__Aim of the exercise__. Your answer is the lines below, exactly, from the one that contains "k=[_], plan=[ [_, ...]" through the one that contains "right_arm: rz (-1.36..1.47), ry", both included.

===== Data provided

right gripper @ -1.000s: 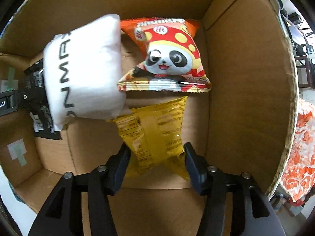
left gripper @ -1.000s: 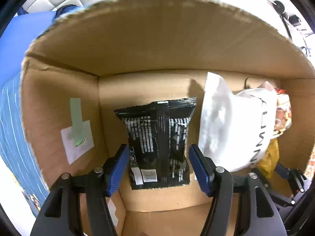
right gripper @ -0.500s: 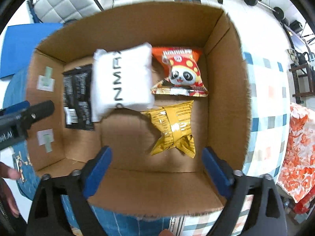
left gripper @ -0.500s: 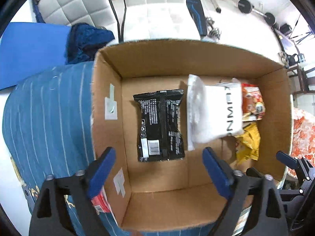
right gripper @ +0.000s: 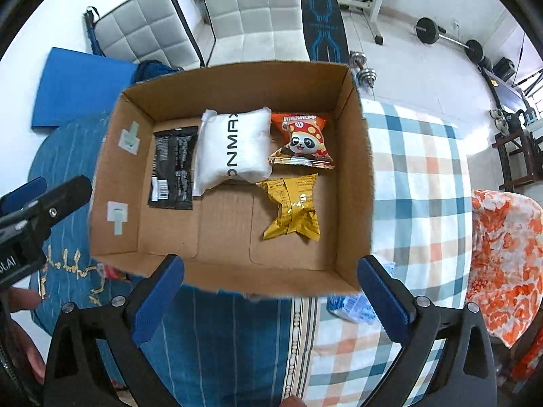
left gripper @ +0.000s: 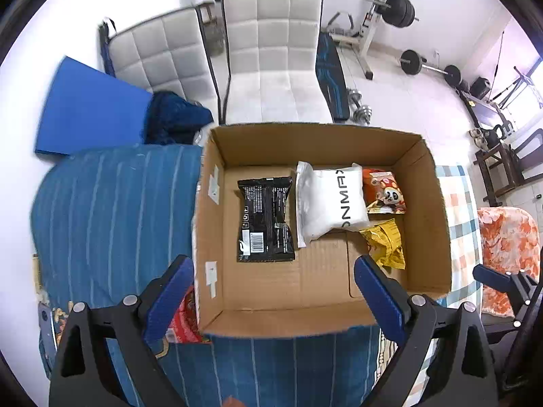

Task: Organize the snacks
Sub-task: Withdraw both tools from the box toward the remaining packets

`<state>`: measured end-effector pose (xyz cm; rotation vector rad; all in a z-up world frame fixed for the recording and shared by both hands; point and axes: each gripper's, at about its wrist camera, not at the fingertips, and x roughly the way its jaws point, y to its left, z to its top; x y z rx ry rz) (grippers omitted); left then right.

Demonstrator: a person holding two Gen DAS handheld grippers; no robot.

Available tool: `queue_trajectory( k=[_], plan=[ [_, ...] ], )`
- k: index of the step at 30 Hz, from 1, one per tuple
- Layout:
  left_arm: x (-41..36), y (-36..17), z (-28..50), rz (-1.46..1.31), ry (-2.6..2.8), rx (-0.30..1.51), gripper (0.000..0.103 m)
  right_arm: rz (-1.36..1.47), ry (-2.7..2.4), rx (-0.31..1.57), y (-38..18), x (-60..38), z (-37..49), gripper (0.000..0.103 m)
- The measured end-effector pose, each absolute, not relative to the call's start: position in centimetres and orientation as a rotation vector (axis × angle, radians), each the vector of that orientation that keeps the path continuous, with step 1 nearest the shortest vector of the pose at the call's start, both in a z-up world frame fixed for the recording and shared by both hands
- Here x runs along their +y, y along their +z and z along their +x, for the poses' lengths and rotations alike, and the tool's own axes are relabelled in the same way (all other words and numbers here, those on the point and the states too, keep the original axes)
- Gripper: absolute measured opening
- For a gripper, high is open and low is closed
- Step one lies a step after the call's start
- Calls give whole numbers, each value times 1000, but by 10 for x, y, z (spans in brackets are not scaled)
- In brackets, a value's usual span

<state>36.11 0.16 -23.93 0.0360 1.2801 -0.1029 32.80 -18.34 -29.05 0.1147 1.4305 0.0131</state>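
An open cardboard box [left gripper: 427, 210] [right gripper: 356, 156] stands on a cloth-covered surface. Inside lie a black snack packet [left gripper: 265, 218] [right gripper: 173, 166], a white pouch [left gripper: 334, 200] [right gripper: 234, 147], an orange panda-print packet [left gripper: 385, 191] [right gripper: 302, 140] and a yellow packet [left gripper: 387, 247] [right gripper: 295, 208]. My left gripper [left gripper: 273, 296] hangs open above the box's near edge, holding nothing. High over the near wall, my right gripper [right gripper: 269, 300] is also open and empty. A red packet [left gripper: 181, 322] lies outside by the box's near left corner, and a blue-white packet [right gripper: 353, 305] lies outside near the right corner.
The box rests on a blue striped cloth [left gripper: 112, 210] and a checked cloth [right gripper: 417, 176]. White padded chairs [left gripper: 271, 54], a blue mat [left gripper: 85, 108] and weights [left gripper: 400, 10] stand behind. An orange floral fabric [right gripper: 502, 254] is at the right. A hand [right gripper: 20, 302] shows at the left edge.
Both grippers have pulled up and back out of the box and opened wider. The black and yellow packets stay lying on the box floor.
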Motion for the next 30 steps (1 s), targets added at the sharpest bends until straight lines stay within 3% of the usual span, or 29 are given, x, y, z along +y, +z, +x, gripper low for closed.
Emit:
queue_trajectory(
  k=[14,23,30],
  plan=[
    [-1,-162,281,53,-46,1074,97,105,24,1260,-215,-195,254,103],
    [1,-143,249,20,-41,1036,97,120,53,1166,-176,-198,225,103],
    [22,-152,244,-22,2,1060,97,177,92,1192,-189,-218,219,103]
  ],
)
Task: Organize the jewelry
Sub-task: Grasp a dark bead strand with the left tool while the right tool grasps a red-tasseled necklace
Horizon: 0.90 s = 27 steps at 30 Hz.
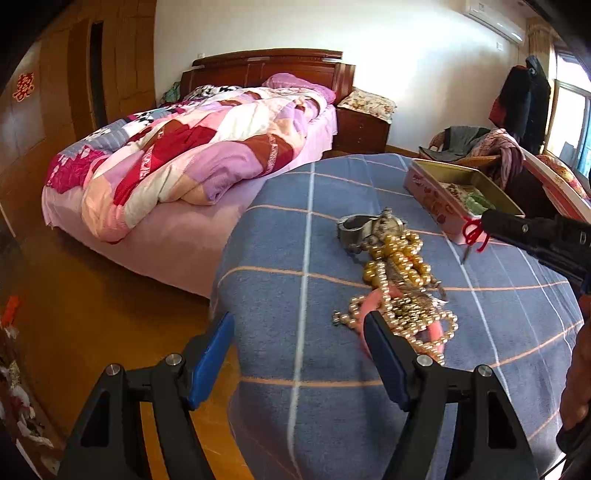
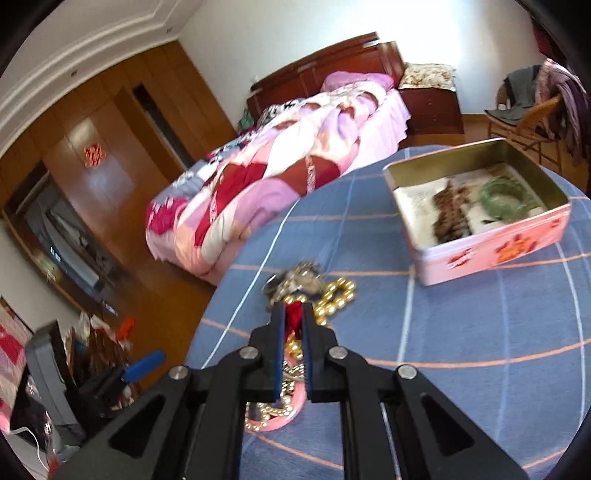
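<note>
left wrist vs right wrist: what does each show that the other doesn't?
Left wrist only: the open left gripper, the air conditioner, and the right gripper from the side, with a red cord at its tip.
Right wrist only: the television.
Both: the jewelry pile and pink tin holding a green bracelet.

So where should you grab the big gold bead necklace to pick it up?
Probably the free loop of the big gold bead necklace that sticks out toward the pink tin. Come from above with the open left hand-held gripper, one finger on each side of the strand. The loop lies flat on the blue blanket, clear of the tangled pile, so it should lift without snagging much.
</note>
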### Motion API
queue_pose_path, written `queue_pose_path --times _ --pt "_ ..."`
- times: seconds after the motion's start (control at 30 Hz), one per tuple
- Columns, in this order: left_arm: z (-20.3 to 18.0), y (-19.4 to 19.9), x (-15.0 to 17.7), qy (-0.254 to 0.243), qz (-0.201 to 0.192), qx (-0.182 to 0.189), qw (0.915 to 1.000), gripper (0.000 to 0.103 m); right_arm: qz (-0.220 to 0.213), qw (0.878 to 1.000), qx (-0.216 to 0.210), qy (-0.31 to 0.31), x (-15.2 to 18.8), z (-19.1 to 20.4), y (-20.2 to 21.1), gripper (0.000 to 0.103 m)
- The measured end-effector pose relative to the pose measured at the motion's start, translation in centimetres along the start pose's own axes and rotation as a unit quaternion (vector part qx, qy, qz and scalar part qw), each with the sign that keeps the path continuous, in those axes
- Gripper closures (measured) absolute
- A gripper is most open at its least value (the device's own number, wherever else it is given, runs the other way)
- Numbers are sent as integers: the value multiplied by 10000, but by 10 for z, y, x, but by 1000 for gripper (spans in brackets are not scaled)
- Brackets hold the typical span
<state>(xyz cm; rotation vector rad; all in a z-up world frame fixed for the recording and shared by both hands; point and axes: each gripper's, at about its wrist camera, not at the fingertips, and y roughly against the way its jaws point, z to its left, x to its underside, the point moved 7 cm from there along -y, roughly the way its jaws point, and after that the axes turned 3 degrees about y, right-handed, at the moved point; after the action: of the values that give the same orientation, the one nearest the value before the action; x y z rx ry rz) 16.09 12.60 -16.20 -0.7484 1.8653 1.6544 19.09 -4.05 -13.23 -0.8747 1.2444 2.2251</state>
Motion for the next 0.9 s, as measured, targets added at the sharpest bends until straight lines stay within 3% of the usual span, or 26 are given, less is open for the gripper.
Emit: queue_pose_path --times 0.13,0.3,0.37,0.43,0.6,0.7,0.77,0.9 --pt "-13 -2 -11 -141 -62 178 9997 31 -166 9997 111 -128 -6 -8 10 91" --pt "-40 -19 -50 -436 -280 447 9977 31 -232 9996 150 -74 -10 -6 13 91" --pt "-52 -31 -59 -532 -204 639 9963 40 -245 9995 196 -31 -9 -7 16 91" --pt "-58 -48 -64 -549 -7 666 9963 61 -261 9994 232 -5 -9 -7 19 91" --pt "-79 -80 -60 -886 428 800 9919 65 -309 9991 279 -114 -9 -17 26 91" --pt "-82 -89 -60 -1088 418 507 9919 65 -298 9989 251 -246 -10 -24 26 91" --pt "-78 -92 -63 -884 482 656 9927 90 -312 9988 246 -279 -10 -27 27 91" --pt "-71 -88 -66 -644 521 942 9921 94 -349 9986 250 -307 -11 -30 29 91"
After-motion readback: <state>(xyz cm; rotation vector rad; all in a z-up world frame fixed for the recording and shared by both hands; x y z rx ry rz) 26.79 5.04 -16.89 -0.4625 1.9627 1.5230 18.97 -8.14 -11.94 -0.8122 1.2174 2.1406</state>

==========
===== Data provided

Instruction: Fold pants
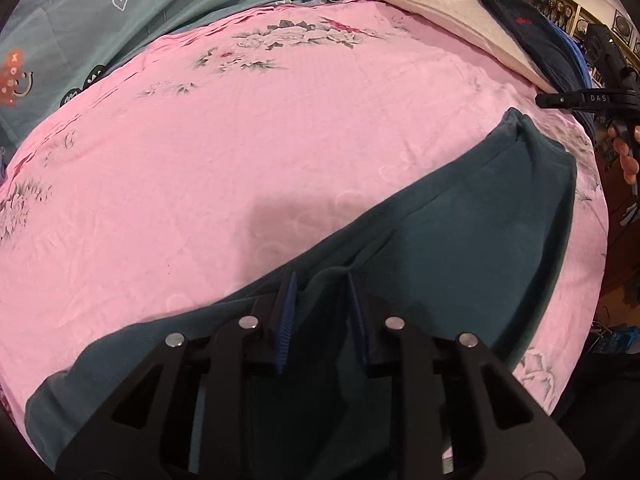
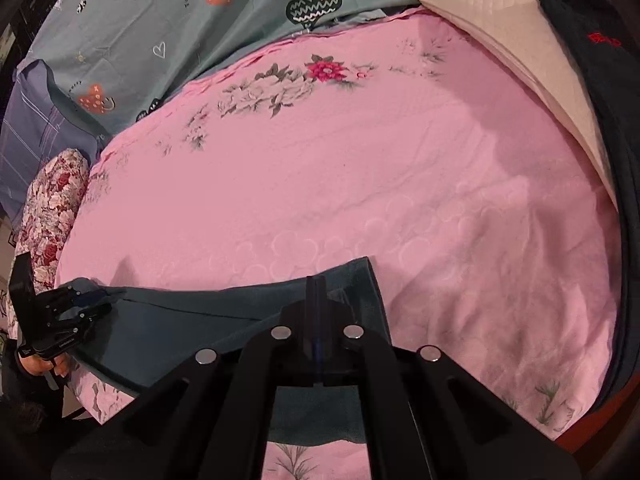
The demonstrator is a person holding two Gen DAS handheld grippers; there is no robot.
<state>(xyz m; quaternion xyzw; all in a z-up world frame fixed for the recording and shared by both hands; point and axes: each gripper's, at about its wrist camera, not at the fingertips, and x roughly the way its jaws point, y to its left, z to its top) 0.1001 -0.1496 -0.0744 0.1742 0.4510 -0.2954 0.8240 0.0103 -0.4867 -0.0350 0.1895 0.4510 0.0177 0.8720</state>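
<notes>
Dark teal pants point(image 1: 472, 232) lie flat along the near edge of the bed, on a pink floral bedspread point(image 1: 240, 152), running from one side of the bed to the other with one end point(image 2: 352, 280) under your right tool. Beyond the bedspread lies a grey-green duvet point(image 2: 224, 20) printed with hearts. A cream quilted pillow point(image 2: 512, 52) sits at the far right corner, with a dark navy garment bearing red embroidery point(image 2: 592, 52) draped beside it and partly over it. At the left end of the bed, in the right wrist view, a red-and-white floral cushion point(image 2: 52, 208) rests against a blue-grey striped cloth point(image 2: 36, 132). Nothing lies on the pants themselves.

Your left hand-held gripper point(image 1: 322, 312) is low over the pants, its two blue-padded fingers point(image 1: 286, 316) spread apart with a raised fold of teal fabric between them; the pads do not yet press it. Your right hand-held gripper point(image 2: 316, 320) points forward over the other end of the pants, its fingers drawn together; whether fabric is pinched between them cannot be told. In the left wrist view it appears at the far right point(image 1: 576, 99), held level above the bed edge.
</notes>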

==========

__Expected answer__.
Available tool: `queue_trajectory( k=[_], plan=[ [_, ...] ], )`
- k: index of the step at 30 Hz, from 1, one per tuple
- Layout:
  left_arm: x (-41..36), y (-36..17), z (-28..50), rz (-1.46..1.31), ry (-2.6..2.8), rx (-0.30..1.51), gripper (0.000..0.103 m)
  right_arm: rz (-1.36..1.47), ry (-2.7..2.4), rx (-0.31..1.57), y (-38..18), x (-60..38), z (-37..49), gripper (0.000..0.103 m)

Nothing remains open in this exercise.